Initially identified in DNA damage repair, ATM-interactor (ATMIN) further functions as a transcriptional regulator of lung morphogenesis. Here we analyse three mouse mutants, Atmin(gpg6/gpg6), Atmin(H210Q/H210Q) and Dynll1(GT/GT), revealing how ATMIN and its transcriptional target dynein light chain LC8-type 1 (DYNLL1) are required for normal lung morphogenesis and ciliogenesis. Expression screening of ciliogenic genes confirmed Dynll1 to be controlled by ATMIN and further revealed moderately altered expression of known intraflagellar transport (IFT) protein-encoding loci in Atmin mutant embryos. Significantly, Dynll1(GT/GT) embryonic cilia exhibited shortening and bulging, highly similar to the characterised retrograde IFT phenotype of Dync2h1. Depletion of ATMIN or DYNLL1 in cultured cells recapitulated the in vivo ciliogenesis phenotypes and expression of DYNLL1 or the related DYNLL2 rescued the effects of loss of ATMIN, demonstrating that ATMIN primarily promotes ciliogenesis by regulating Dynll1 expression.

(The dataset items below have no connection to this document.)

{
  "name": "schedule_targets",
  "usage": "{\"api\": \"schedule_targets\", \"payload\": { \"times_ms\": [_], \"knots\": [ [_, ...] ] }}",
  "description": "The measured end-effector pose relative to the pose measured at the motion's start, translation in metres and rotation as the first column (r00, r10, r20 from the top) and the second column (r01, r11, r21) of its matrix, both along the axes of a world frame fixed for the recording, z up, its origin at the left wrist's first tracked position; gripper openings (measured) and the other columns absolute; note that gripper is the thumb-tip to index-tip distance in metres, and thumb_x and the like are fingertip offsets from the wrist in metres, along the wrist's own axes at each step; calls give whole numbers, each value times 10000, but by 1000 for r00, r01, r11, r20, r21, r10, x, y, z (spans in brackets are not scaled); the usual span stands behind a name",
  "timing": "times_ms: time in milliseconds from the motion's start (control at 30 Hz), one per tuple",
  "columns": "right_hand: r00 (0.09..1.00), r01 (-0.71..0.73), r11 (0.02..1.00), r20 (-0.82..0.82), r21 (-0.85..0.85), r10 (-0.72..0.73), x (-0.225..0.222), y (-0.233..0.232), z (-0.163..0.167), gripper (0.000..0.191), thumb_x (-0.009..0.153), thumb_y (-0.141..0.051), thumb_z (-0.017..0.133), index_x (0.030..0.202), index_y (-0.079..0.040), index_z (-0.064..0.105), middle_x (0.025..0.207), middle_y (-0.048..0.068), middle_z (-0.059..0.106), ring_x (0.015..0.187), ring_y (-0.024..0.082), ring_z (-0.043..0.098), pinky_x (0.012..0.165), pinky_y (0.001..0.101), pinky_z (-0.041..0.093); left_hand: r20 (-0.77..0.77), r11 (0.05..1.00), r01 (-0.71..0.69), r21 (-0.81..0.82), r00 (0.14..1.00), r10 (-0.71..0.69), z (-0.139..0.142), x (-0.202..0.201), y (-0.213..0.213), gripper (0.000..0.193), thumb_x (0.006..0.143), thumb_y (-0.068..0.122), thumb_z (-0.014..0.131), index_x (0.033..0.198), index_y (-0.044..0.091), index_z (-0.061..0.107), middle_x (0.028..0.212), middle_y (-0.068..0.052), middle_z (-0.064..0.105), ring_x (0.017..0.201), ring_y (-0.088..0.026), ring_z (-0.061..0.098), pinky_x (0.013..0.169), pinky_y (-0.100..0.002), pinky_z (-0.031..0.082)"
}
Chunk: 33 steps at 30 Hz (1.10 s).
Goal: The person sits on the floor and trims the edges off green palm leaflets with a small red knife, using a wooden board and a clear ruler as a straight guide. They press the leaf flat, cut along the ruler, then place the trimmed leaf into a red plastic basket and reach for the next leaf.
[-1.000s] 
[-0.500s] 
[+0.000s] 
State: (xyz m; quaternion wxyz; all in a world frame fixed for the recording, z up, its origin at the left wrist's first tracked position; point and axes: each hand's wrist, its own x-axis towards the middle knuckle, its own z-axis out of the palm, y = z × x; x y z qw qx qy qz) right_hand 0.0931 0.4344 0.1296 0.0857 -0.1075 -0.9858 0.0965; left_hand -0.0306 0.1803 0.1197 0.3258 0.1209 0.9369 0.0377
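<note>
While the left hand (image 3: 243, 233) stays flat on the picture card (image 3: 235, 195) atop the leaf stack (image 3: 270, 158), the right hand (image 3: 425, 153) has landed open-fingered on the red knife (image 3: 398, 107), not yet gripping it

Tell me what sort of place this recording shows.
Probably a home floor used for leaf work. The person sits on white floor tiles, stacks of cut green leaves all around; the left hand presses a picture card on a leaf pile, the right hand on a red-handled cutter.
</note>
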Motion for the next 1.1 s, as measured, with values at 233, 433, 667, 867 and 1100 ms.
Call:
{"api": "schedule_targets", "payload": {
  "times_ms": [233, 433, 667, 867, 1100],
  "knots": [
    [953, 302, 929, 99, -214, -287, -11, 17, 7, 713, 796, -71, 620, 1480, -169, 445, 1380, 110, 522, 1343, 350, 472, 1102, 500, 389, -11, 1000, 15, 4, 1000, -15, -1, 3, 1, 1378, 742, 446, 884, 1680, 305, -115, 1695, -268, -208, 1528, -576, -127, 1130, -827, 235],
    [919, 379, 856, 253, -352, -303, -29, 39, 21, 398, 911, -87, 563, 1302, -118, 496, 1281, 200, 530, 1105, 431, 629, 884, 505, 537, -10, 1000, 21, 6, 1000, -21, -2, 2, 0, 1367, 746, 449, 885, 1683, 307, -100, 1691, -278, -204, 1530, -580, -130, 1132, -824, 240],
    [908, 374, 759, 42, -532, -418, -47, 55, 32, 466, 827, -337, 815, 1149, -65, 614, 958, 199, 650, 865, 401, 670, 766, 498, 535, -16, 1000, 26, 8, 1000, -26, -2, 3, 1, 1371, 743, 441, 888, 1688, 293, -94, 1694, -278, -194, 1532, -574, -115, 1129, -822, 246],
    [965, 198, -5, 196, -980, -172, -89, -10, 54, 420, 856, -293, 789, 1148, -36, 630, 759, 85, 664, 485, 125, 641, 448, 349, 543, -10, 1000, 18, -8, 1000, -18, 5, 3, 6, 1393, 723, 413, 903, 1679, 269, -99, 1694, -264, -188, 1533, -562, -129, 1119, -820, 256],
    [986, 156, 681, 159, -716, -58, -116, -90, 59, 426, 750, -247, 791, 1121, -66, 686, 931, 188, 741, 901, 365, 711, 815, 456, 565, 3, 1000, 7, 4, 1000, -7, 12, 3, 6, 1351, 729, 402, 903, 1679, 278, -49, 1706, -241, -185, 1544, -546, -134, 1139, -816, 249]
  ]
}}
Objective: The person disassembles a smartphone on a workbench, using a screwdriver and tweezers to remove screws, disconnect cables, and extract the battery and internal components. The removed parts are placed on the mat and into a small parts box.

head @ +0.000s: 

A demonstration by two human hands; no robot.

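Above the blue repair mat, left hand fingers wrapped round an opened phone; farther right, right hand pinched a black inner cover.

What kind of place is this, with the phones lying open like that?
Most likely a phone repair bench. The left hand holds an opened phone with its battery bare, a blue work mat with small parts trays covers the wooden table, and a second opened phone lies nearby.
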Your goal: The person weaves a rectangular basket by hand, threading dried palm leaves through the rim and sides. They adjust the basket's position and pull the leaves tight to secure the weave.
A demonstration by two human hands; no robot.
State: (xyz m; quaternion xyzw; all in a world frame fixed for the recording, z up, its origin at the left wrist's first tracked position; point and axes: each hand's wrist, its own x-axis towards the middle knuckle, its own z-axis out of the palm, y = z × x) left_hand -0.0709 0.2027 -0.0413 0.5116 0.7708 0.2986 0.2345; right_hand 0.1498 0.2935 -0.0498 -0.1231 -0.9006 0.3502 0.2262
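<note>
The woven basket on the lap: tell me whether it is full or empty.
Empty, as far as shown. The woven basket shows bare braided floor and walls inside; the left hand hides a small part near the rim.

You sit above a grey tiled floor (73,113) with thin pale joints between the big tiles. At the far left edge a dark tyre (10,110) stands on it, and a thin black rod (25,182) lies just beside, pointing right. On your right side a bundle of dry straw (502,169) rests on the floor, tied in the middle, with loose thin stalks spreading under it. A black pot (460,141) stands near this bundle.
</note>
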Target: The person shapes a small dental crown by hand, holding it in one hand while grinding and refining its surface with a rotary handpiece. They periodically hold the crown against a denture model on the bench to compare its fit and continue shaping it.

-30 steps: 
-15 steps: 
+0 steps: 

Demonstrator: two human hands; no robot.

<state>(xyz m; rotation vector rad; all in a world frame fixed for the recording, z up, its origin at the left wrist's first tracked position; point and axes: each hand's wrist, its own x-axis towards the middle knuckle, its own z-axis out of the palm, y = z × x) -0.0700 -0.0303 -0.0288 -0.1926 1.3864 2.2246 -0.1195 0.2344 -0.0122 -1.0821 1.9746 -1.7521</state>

Furthermore, DYNLL1 as well as DYNLL2 localised to cilia in puncta, consistent with IFT particles, and physically interacted with WDR34, a mammalian homologue of the Chlamydomonas cytoplasmic dynein 2 intermediate chain that also localised to the cilium. This study extends the established Atmin-Dynll1 relationship into a developmental and a ciliary context, uncovering a novel series of interactions between DYNLL1, WDR34 and ATMIN. This identifies potential novel components of cytoplasmic dynein 2 and furthermore provides fresh insights into the molecular pathogenesis of human skeletal ciliopathies

Item Type: Article
Additional Information: This work was supported by the Medical Research Council [grant number MC_U142670370], the European Community's Seventh Framework Programme [grant number FP7/2009 [241955 SYSCILIA]] and the University of Copenhagen.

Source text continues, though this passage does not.